Your assignment
Whenever a picture appears, leave it out while repeating all the other data exactly.

Dataset content
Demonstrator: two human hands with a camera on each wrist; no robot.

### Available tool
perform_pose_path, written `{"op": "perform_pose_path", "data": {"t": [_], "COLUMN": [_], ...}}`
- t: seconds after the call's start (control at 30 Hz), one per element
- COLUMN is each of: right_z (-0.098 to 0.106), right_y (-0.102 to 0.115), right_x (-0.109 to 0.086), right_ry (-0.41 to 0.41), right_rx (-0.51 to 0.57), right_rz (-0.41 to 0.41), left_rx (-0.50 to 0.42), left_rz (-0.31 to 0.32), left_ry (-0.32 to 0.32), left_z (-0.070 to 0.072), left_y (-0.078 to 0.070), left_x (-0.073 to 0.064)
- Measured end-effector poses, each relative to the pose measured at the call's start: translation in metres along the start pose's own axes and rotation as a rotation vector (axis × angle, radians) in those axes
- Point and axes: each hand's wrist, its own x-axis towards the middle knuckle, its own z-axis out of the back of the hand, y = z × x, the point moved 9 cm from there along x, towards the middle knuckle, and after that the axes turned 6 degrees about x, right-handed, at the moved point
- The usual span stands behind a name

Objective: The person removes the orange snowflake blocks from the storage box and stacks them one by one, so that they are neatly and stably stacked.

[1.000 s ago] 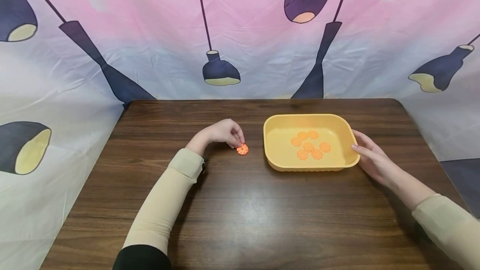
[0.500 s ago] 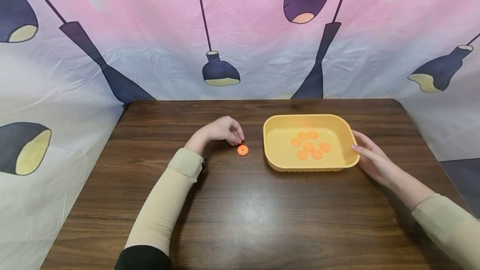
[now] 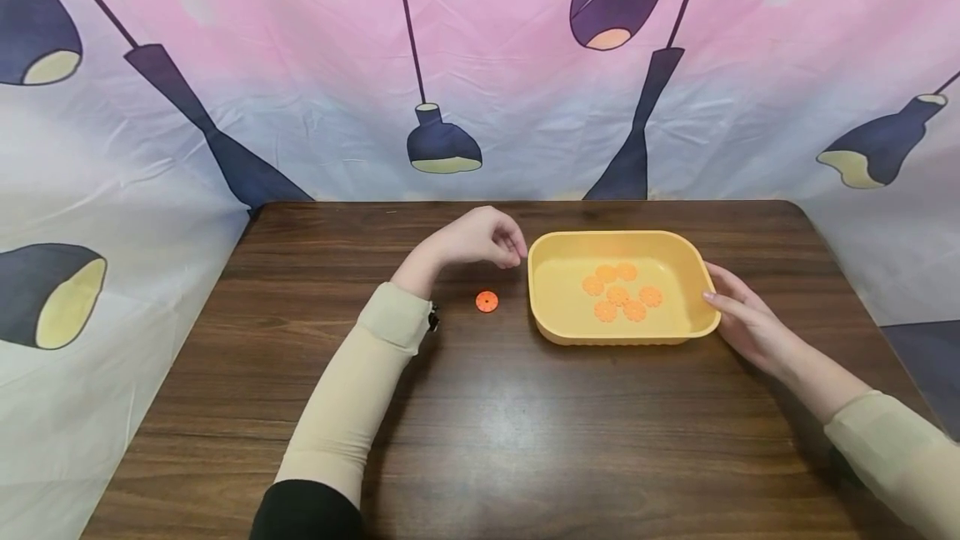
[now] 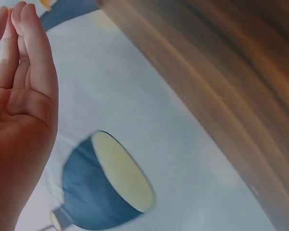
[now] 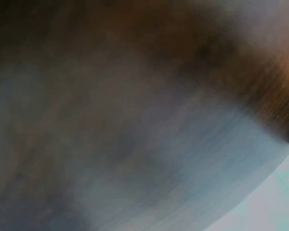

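In the head view my left hand [image 3: 483,238] hovers just left of the yellow plastic tub [image 3: 543,327], thumb and fingertips drawn together. The left wrist view has these fingers [image 4: 41,57] meeting at the tips, with a sliver of an orange notched disc [image 4: 45,4] beside them, mostly cut off by the frame edge. Another orange notched disc [image 3: 487,301] lies flat on the table below this hand. My right hand [image 3: 742,315] grips the tub's right end, thumb over the rim and fingers along the outer wall. Several orange discs [image 3: 617,296] lie loose on the tub's floor.
The dark wooden table [image 3: 480,440] reaches back to a printed cloth [image 3: 315,123] with lamp shapes on it. The right wrist view is mostly a blurred stretch of tabletop [image 5: 135,144].
My left hand has lifted off the table disc and moved right and back, up to the tub's left rim. The disc on the table stays put. My right hand and the tub hold still.
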Motion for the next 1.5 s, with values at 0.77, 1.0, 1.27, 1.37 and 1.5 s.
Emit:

Answer section
Demonstrator: two human hands with a camera on each wrist; no robot.

### Available tool
perform_pose_path, written `{"op": "perform_pose_path", "data": {"t": [_], "COLUMN": [_], ...}}`
- t: seconds after the call's start (control at 30 Hz), one per element
- COLUMN is each of: right_z (-0.098 to 0.106), right_y (-0.102 to 0.115), right_x (-0.109 to 0.086), right_ry (-0.41 to 0.41), right_rx (-0.51 to 0.57), right_rz (-0.41 to 0.41), left_rx (-0.50 to 0.42), left_rz (-0.31 to 0.32), left_ry (-0.32 to 0.32), left_z (-0.070 to 0.072), left_y (-0.078 to 0.070), left_x (-0.073 to 0.064)
- Measured end-effector poses, each relative to the pose measured at the call's start: translation in metres along the start pose's own axes and rotation as a rotation vector (axis × angle, radians) in those axes
- Point and axes: each hand's wrist, its own x-axis towards the middle knuckle, its own z-axis out of the back of the hand, y = z × x, the point moved 9 cm from there along x, towards the middle knuckle, and after that the axes turned 6 degrees about x, right-handed, at the moved point
- The usual span stands behind a name

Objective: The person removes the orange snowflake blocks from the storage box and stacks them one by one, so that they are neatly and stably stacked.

[1.000 s ago] 
[0.500 s ago] 
[now] 
[now] 
[now] 

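In the head view my left hand [image 3: 483,238] hovers just left of the yellow plastic tub [image 3: 543,327], thumb and fingertips drawn together. The left wrist view has these fingers [image 4: 41,57] meeting at the tips, with a sliver of an orange notched disc [image 4: 45,4] beside them, mostly cut off by the frame edge. Another orange notched disc [image 3: 487,301] lies flat on the table below this hand. My right hand [image 3: 742,315] grips the tub's right end, thumb over the rim and fingers along the outer wall. Several orange discs [image 3: 617,296] lie loose on the tub's floor.
The dark wooden table [image 3: 480,440] reaches back to a printed cloth [image 3: 315,123] with lamp shapes on it. The right wrist view is mostly a blurred stretch of tabletop [image 5: 135,144].
My left hand has lifted off the table disc and moved right and back, up to the tub's left rim. The disc on the table stays put. My right hand and the tub hold still.
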Motion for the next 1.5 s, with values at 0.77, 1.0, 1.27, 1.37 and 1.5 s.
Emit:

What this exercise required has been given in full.